Work to be completed >> Copy each line below as it stands, but skip any picture it contains.

Available data >>
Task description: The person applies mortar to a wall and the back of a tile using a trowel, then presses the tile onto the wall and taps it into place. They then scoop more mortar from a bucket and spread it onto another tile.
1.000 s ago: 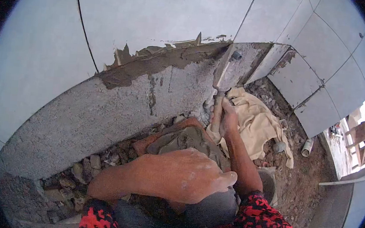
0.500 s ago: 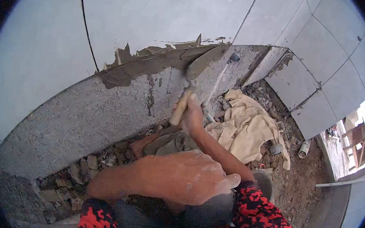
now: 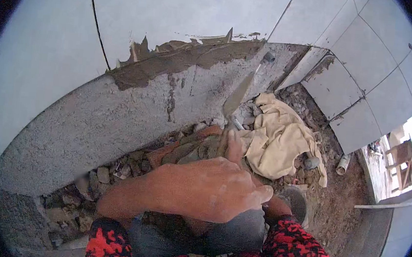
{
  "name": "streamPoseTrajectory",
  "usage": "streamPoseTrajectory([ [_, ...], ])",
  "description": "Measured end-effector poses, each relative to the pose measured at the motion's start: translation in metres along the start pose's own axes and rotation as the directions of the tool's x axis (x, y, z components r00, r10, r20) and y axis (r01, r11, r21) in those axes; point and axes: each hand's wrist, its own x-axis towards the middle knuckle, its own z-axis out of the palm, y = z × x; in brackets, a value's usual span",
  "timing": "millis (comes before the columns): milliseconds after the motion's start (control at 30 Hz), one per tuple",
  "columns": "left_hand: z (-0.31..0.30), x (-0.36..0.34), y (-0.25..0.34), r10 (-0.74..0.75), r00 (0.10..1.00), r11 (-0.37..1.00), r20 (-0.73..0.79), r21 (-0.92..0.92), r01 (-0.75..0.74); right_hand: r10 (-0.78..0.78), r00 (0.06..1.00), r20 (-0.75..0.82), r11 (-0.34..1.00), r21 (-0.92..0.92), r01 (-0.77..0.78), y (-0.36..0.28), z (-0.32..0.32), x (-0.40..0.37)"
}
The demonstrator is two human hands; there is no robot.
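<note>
My right hand [image 3: 236, 150] is wrapped round the handle of a trowel [image 3: 238, 97], low beside the rubble. The narrow-looking blade points up and right, apart from the wet mortar [image 3: 173, 59] along the wall's upper edge. My left hand [image 3: 222, 188] is in front of my body with its back to the camera and its fingers curled under; whatever they may hold is hidden. Below the mortar is the rough grey wall face [image 3: 93, 123]. A beige cloth [image 3: 278, 139] lies crumpled to the right of my right hand.
Pale tiles [image 3: 177, 8] cover the wall above. Broken stones [image 3: 104, 174] lie along its base. A grey pipe stub [image 3: 269, 57] sticks out near the corner. At right are a short pipe piece [image 3: 343, 165] on the dirt and a thin white strip [image 3: 384, 205].
My right hand and the trowel have moved down and slightly right, away from the mortar edge. The blade has turned to look narrower. My left hand has shifted slightly upward.
</note>
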Motion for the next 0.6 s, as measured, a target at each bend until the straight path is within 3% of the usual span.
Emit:
streamPoseTrajectory([
  [33,0.001,0.001,-0.001,-0.001,1.000,1.000,0.000,-0.005,0.001,0.100,0.995,0.013,0.994,0.053,-0.100,-0.009,-0.002,0.010],
  [67,0.003,0.003,-0.004,0.026,0.999,0.999,-0.028,-0.028,-0.026,0.100,0.995,0.013,0.994,0.052,-0.100,-0.009,0.004,0.020],
  [133,0.005,0.006,-0.004,0.049,0.997,0.997,-0.058,-0.050,-0.052,0.156,0.985,-0.078,0.922,0.369,-0.117,0.006,0.026,0.038],
  [167,0.007,0.006,-0.004,0.043,0.997,0.998,-0.056,-0.038,-0.046,0.159,0.985,-0.074,0.921,0.370,-0.121,0.011,0.038,0.047],
  [233,0.009,0.006,-0.004,0.032,0.998,0.999,-0.052,-0.031,-0.034,0.202,0.979,-0.035,0.851,0.502,-0.158,0.023,0.065,0.060],
  [267,0.008,0.005,-0.004,0.020,0.998,0.999,-0.061,-0.031,-0.022,0.231,0.960,0.160,0.754,0.595,-0.281,0.029,0.077,0.058],
  [300,0.008,0.005,-0.003,0.009,0.998,0.999,-0.068,-0.031,-0.011,0.239,0.957,0.163,0.750,0.596,-0.288,0.034,0.086,0.051],
  [333,0.009,0.006,-0.004,0.008,0.998,0.999,-0.067,-0.032,-0.010,0.178,0.975,0.130,0.935,0.286,-0.209,0.032,0.093,0.040],
  [367,0.011,0.006,-0.005,0.001,0.999,0.999,-0.051,-0.035,-0.003,0.104,0.987,0.121,0.993,-0.065,-0.096,0.039,0.094,0.030],
  [533,0.003,0.010,-0.007,-0.020,0.999,0.997,-0.050,-0.073,0.016,0.132,0.960,0.246,0.977,-0.197,-0.084,0.037,0.047,-0.036],
  [600,0.008,0.007,-0.009,0.077,0.988,0.992,-0.137,-0.093,-0.090,0.198,0.943,0.268,0.961,-0.243,-0.133,0.025,0.019,-0.057],
])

Response area >>
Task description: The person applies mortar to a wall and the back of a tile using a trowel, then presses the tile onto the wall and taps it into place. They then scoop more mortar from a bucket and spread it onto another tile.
1.000 s ago: 
0.500 s ago: 
now: 
{
  "name": "streamPoseTrajectory",
  "usage": "streamPoseTrajectory([ [_, ...], ])",
  "description": "Measured end-effector poses, each relative to the pose measured at the motion's start: translation in metres along the start pose's own axes and rotation as the directions of the tool's x axis (x, y, z components r00, r10, r20) and y axis (r01, r11, r21) in those axes; point and axes: each hand's wrist, its own x-axis towards the middle knuckle, its own z-axis out of the palm, y = z × x; in brackets, a value's usual span",
  "timing": "millis (comes before the columns): milliseconds after the motion's start (control at 30 Hz), one per tuple",
  "columns": "left_hand: z (-0.31..0.30), x (-0.36..0.34), y (-0.25..0.34), r10 (-0.74..0.75), r00 (0.10..1.00), r11 (-0.37..1.00), r20 (-0.73..0.79), r21 (-0.92..0.92), r01 (-0.75..0.74); right_hand: r10 (-0.78..0.78), r00 (0.06..1.00), r20 (-0.75..0.82), r11 (-0.34..1.00), r21 (-0.92..0.92), r01 (-0.77..0.78), y (-0.36..0.28), z (-0.32..0.32), x (-0.40..0.37)"
}
The demonstrator is two human hands; there is no robot.
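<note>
My right hand [image 3: 236, 150] is wrapped round the handle of a trowel [image 3: 238, 97], low beside the rubble. The narrow-looking blade points up and right, apart from the wet mortar [image 3: 173, 59] along the wall's upper edge. My left hand [image 3: 222, 188] is in front of my body with its back to the camera and its fingers curled under; whatever they may hold is hidden. Below the mortar is the rough grey wall face [image 3: 93, 123]. A beige cloth [image 3: 278, 139] lies crumpled to the right of my right hand.
Pale tiles [image 3: 177, 8] cover the wall above. Broken stones [image 3: 104, 174] lie along its base. A grey pipe stub [image 3: 269, 57] sticks out near the corner. At right are a short pipe piece [image 3: 343, 165] on the dirt and a thin white strip [image 3: 384, 205].
My right hand and the trowel have moved down and slightly right, away from the mortar edge. The blade has turned to look narrower. My left hand has shifted slightly upward.
</note>
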Motion for the next 0.6 s, as measured, a target at each bend until the straight path is within 3% of the usual span.
Emit:
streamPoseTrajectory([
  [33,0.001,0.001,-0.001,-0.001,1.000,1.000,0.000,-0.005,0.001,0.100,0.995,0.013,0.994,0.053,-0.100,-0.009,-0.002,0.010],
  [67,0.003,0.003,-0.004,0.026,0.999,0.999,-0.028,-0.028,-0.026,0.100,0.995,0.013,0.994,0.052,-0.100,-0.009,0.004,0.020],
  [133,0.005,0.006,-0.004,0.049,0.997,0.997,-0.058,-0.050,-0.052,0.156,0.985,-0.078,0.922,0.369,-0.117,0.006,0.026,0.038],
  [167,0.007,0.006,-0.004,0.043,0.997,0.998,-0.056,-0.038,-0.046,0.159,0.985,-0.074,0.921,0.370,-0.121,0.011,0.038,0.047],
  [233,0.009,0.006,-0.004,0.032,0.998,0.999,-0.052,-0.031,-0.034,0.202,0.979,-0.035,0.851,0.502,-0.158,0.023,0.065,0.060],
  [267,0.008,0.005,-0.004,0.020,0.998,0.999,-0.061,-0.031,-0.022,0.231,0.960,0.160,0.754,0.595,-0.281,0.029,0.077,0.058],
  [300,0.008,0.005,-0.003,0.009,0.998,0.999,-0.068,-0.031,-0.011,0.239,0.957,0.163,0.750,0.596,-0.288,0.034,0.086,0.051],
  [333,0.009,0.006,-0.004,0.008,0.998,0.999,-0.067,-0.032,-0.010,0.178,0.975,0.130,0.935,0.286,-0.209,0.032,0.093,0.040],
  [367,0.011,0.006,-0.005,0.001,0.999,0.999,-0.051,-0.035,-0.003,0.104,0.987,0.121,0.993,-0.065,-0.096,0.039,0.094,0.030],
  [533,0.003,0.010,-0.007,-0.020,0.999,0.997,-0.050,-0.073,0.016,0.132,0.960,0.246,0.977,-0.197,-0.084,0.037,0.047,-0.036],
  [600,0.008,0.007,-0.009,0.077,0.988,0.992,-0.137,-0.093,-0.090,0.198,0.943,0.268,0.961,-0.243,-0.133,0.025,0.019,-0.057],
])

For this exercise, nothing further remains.